# About this exercise:
Copy whichever lines of the data hold the word "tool".

# Data excerpt:
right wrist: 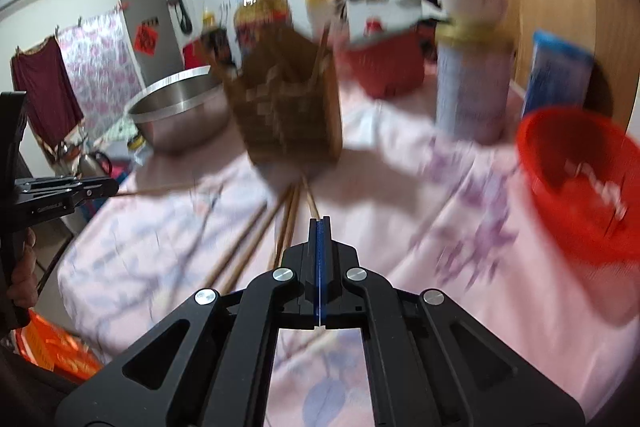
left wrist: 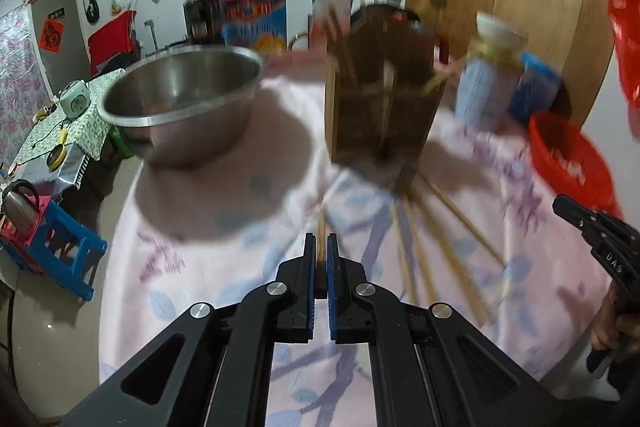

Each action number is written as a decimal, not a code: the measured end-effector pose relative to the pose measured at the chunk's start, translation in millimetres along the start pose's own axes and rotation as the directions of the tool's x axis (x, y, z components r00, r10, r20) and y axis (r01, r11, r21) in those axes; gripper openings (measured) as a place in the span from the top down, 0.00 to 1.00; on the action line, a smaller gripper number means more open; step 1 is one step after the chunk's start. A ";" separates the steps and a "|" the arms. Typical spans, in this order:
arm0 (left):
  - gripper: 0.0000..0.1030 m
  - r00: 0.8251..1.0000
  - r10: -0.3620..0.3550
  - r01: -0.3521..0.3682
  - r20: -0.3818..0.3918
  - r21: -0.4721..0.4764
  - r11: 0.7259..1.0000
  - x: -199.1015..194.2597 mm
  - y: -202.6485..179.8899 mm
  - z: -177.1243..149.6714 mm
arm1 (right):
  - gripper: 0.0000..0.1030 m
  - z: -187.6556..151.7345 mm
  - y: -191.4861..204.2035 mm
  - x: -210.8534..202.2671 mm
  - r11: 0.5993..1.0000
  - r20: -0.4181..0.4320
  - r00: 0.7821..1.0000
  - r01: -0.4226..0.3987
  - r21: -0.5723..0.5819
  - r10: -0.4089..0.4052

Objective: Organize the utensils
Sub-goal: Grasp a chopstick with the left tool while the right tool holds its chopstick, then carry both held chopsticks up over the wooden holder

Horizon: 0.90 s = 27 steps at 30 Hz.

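My left gripper [left wrist: 320, 247] pinches one thin bamboo chopstick [left wrist: 321, 227] near its end | right gripper [right wrist: 320, 227] jaws pressed together, apparently empty | loose bamboo chopsticks [right wrist: 256, 239] fanned on pink cloth before brown wooden holder [right wrist: 288, 107] | light, stiff, slippery: grip mid-shaft.

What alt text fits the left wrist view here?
The left gripper is shut on a chopstick above a pink floral tablecloth. Ahead stand a wooden utensil holder and a steel bowl; loose chopsticks lie fanned to the right.
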State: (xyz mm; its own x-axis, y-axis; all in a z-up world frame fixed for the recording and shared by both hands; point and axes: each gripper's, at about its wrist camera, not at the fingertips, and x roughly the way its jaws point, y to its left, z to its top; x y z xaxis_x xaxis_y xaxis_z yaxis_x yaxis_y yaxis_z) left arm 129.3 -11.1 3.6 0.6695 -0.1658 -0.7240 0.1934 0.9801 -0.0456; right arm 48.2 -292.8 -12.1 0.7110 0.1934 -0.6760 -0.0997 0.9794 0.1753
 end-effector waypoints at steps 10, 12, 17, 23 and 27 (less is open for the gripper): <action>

# Result of this exercise:
Each action number is written as a decimal, not a code: the measured end-effector pose relative to the pose measured at the chunk's start, translation in millimetres along the start pose's own axes and rotation as the directions of the tool's x axis (x, y, z components r00, r10, r20) and y axis (r01, r11, r21) in those axes; gripper openings (measured) as a place in the span from the top down, 0.00 to 1.00; on the action line, a smaller gripper number means more open; step 1 is one step after the chunk's start. A ";" separates the steps and a "|" the arms. Typical spans, in this order:
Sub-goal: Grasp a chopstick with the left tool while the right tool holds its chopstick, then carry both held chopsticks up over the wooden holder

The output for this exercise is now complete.